Return the listing that follows, word for word.

Start of Dataset section

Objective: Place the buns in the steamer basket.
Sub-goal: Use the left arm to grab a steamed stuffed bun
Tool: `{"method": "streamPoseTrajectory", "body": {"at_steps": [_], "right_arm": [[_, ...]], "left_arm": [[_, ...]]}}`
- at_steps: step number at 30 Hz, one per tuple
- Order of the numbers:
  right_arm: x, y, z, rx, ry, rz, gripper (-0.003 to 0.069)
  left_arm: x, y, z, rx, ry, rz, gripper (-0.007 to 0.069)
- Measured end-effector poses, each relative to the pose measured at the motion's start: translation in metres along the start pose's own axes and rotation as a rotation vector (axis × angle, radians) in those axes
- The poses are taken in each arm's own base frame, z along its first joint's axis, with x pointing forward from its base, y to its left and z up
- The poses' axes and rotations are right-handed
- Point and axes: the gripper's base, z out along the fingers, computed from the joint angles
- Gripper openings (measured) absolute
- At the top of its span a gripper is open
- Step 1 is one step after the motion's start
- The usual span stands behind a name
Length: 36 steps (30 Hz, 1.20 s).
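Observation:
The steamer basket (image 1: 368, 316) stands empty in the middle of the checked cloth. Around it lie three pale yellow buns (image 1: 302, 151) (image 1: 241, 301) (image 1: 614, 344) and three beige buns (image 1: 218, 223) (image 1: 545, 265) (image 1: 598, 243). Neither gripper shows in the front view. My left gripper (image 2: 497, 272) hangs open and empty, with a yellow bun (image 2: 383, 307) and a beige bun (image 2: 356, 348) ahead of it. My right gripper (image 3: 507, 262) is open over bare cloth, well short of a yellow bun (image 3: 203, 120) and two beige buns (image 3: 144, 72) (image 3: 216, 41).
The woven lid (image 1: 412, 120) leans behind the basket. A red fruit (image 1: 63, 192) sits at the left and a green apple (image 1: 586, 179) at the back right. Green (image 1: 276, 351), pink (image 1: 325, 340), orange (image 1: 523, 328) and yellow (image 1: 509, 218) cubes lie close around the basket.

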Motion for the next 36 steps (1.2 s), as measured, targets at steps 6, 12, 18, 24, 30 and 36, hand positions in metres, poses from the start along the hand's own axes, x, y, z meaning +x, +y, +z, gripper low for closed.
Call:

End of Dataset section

**Exercise result**:
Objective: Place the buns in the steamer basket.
Sub-goal: Use the left arm to grab a steamed stuffed bun
Tool: `{"method": "streamPoseTrajectory", "body": {"at_steps": [_], "right_arm": [[_, ...]], "left_arm": [[_, ...]]}}`
- at_steps: step number at 30 Hz, one per tuple
- Order of the numbers:
  right_arm: x, y, z, rx, ry, rz, gripper (-0.003 to 0.069)
  left_arm: x, y, z, rx, ry, rz, gripper (-0.007 to 0.069)
- Measured end-effector poses, each relative to the pose measured at the motion's start: translation in metres along the start pose's own axes and rotation as a rotation vector (axis × angle, radians) in those axes
- The poses are taken in each arm's own base frame, z along its first joint's axis, with x pointing forward from its base, y to its left and z up
- The poses' axes and rotations are right-handed
- Point and axes: the gripper's base, z out along the fingers, computed from the joint angles
- Gripper openings (measured) absolute
- At the top of its span a gripper is open
- Step 1 is one step after the motion's start
- The usual span stands behind a name
Length: 36 steps (30 Hz, 1.20 s).
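Observation:
The steamer basket (image 1: 368, 316) stands empty in the middle of the checked cloth. Around it lie three pale yellow buns (image 1: 302, 151) (image 1: 241, 301) (image 1: 614, 344) and three beige buns (image 1: 218, 223) (image 1: 545, 265) (image 1: 598, 243). Neither gripper shows in the front view. My left gripper (image 2: 497, 272) hangs open and empty, with a yellow bun (image 2: 383, 307) and a beige bun (image 2: 356, 348) ahead of it. My right gripper (image 3: 507, 262) is open over bare cloth, well short of a yellow bun (image 3: 203, 120) and two beige buns (image 3: 144, 72) (image 3: 216, 41).
The woven lid (image 1: 412, 120) leans behind the basket. A red fruit (image 1: 63, 192) sits at the left and a green apple (image 1: 586, 179) at the back right. Green (image 1: 276, 351), pink (image 1: 325, 340), orange (image 1: 523, 328) and yellow (image 1: 509, 218) cubes lie close around the basket.
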
Motion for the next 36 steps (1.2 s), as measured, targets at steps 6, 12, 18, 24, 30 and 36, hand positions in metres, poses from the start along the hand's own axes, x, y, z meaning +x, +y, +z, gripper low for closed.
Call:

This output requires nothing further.